Pingora 0.8.0 removed an insecure cache-key default and hardened HTTP framing. capOS should take this as a rule: cache keys, tenant identity, message framing, body drain behavior, reuse policy, and transfer semantics must be explicit or fail closed.
Concrete capOS Direction
The right decomposition is:
schema/capos.capnp
Stable authority-bearing interfaces.
Keep small and domain-specific.
capos-rt
Raw runtime and transport:
CapSet, ring, typed handles, release, result caps, exceptions.
libcapos-service
Generic userspace service container:
lifecycle, endpoint loops, readiness, shutdown, background tasks,
metrics, request context, resource budgeting.
domain libraries
Pingora-like phase APIs where they make sense:
HTTP/fetch, terminal host, storage, supervisor, agent tools.
init/supervisors
Compose services by passing capabilities, not by global names.
The first useful application is not the current runtime/Go milestone. The nearest capOS milestone where this should shape implementation is networking Phase B and the Telnet Shell Demo:
- Keep
NetworkManager,TcpListener,TcpSocket, andTerminalSessionas narrow capability interfaces. - Build the Telnet gateway as a userspace service that uses a lifecycle
helper: accept connection, negotiate Telnet, create a socket-backed
TerminalSession, spawn shell with exact grants, proxy until exit, log, cleanup. - Later, build
FetchandHttpEndpointservices with a Pingora-inspired HTTP lifecycle library rather than exposing raw socket authority to apps.
The first concrete proposal should therefore target terminal/networking lifecycle, not HTTP. This is now tracked in libcapos-service. A useful slice is:
TerminalSessionFromByteStream/ byte-stream terminal host;- lifecycle wrapper around accept, session minting, proxying, and cleanup;
- metrics plus request/session context hooks;
- network service container;
- HTTP/fetch services only after the terminal/networking lifecycle proves the authority and cleanup model.

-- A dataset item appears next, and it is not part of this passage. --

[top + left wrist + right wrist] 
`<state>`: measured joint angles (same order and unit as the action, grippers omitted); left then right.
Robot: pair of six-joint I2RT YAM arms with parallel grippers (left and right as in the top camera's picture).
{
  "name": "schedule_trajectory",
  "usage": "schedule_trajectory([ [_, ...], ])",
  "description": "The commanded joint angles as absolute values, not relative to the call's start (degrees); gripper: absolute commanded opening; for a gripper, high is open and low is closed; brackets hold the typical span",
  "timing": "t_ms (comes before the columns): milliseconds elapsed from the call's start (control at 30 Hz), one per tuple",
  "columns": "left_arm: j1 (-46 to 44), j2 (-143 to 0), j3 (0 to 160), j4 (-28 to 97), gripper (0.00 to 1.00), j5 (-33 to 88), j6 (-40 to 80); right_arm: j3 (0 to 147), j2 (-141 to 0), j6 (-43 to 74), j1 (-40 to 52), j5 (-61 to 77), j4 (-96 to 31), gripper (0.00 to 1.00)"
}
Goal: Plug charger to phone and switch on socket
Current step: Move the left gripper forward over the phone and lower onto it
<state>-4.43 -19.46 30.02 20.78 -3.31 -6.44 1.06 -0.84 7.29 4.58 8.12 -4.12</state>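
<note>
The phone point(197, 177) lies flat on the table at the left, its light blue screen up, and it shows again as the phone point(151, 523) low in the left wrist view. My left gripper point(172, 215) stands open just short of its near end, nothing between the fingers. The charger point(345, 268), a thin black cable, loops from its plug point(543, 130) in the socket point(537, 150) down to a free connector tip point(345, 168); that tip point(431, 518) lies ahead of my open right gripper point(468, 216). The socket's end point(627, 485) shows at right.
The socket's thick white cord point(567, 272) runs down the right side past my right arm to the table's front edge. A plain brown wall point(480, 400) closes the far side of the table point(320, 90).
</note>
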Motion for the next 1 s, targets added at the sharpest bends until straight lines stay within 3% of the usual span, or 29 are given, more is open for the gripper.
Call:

For generated clients, the Pingora lesson argues for generated or handwritten thin wrappers, not raw Cap’n Proto calls everywhere. The wrapper owns:
- parameter encoding and result decoding;
- typed application exceptions;
- retry classification if the interface defines it;
- result-cap adoption;
- request summary and metrics hooks.
Risks and Review Rules
Any Pingora-inspired capOS framework should be reviewed against these rules:
- Extension hooks must receive the narrowest capabilities needed for that phase. Do not hand a broad service object to every hook by convenience.
- Request context must be lifecycle-owned and dropped deterministically.
- Pool keys must include all authority and identity fields that affect reuse.
- Retry policy must be explicit about whether upstream side effects may have happened.
- Cache-key construction must have no insecure default for multi-tenant data.
- Protocol parsers must drain or close before reusing a stream.
- Background tasks must be budgeted and cancellable during service shutdown.
- Readiness must mean the exported capability is actually ready to serve, not merely that the process started.
- Generated high-level wrappers must preserve the transport/application error split already documented in the capability ring and userspace runtime docs.
Recommendation
Use Pingora as precedent for a capability-native service framework: library-first, typed, phase-oriented, operationally aware, and opinionated about common mechanics.
Do not use Pingora as precedent for broad kernel interfaces, ambient service discovery, global registries, generic plugin phases, or permissive defaults. The capOS version should make authority narrower than Pingora does, because capOS has a stronger capability model available at every boundary.